EconomyIssue 02 - 2025MAGAZINE
Rome’s battle with inflation

Rome’s ancient battle with inflation

To help control inflation, the Romans lacked knowledge of contemporary economic theories

Although the terminology is different, the Roman emperor Diocletian’s 301 CE decree on maximum prices captures a sentiment that many people have: why is everything so pricey these days?

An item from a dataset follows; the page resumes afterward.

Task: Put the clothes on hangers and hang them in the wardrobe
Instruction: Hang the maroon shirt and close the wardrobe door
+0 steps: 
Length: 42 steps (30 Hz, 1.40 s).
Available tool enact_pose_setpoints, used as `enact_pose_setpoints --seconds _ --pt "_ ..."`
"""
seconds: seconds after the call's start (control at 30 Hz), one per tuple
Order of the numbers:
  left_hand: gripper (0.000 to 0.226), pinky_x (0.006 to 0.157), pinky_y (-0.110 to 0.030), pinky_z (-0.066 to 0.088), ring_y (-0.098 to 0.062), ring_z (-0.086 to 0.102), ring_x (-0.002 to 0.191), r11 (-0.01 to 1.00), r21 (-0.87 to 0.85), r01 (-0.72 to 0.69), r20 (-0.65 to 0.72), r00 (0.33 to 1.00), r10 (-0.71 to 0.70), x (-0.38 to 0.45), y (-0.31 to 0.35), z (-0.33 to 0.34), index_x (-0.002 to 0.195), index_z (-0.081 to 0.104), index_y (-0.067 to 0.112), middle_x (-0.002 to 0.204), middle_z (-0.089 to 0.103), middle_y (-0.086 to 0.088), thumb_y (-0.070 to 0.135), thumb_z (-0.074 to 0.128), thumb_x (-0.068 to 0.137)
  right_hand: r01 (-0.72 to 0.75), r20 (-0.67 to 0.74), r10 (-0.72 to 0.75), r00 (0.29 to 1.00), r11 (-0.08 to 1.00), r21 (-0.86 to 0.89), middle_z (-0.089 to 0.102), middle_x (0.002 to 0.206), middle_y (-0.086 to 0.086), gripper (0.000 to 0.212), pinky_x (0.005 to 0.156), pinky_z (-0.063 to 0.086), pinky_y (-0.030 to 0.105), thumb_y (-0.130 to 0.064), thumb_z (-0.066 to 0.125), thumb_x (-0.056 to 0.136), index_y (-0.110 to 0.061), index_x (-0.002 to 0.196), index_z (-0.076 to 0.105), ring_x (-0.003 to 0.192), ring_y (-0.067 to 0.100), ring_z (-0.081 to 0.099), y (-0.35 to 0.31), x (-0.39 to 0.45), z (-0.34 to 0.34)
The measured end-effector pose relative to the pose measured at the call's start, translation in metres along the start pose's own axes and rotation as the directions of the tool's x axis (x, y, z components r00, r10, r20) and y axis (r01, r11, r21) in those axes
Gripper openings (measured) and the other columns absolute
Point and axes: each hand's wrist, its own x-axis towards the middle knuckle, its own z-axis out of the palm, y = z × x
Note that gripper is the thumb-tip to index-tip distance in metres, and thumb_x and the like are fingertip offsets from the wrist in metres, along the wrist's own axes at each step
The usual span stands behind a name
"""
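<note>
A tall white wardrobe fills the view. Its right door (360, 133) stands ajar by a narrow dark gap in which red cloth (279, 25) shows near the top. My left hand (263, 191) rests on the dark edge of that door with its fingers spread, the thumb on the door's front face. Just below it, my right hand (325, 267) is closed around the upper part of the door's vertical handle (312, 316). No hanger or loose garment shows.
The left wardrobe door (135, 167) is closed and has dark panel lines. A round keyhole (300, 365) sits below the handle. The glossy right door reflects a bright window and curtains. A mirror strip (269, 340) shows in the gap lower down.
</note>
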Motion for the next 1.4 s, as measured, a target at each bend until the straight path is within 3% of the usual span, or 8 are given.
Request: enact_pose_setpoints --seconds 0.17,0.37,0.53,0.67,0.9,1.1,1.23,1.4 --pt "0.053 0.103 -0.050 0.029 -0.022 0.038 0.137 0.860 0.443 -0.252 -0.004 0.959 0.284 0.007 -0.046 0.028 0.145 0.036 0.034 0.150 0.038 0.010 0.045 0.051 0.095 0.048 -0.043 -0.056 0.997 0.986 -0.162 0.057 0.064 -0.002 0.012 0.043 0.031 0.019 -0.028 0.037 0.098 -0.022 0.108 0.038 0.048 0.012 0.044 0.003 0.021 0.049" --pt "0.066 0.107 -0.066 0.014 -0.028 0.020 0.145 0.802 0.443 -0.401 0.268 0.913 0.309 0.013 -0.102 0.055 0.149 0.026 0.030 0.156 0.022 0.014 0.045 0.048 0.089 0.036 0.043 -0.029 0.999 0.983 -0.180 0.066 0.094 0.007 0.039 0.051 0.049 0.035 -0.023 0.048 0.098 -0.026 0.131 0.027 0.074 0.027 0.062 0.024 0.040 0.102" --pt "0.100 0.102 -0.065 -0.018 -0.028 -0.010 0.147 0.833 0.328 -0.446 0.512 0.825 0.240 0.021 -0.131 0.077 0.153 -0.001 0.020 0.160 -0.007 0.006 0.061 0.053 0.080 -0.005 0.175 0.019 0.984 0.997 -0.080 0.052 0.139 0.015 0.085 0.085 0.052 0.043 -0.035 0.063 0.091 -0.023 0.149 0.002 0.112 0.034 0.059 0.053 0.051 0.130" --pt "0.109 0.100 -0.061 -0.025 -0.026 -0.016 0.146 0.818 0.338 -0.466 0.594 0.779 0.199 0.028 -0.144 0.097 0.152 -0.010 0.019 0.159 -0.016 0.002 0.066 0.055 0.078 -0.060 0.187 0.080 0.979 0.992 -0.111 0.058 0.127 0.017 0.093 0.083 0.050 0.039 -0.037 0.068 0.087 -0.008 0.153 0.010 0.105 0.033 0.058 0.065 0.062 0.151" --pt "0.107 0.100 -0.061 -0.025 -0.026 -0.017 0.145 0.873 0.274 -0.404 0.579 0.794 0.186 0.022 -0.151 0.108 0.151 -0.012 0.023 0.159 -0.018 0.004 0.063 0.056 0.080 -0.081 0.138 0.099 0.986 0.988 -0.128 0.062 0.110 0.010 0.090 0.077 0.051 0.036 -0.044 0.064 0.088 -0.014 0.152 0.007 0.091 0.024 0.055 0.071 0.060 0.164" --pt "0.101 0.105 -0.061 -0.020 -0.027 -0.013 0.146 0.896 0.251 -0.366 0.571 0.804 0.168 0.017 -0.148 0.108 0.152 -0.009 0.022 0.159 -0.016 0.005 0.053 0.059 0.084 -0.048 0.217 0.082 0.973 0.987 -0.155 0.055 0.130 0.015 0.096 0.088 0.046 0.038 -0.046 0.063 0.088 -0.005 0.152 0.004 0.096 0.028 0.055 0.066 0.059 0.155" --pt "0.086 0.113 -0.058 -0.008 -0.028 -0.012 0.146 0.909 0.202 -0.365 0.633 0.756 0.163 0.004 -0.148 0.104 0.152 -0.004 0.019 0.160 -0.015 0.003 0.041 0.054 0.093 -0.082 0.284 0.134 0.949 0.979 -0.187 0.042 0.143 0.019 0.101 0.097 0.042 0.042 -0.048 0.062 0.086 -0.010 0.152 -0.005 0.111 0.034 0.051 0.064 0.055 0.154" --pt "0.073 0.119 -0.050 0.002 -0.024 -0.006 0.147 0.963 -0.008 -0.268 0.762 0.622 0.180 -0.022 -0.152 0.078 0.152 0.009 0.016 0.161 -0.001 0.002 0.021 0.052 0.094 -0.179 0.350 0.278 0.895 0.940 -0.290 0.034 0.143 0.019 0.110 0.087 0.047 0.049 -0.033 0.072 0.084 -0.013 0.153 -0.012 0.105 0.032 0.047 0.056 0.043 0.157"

Diocletian’s decree demonstrates how deeply outraged he and his fellow imperial officials were by the widespread inflation that had gripped the Roman Empire for the majority of the third century.

The troops’ allegiance served as the foundation for the emperors’ power, but inflation reduced their pay. What caused the Roman Empire to become involved in this quagmire, and how did it escape it?

The Roman Empire endured unheard-of difficulties during a large portion of the third century, including war with several Germanic tribes, particularly the Goths, and foreign invasions by the Persian Sasanians.

In addition, there were food shortages, disease outbreaks, plagues, and civil conflicts. Today, this time frame is referred to as the Crisis of the Third Century.

As these issues worsened, hundreds of short-lived emperors were installed and overthrown, making political stability a thing of the past.

Rome’s army expanded in size in the third century as a result of the magnitude of its military issues. During Diocletian’s rule (284-305), it had about 600,000 men, compared to the first century’s tally of 250,000.

In order to pay the soldiers, Roman mints had to create more silver coins due to the growing army, which demanded ever-higher salaries and bonuses. Coins were used for political propaganda as well, supporting the legitimacy of a new emperor. Coins with the portrait of the next emperor were issued each time. The fact that there were so many emperors in power during the third century added to the rise in coin manufacture.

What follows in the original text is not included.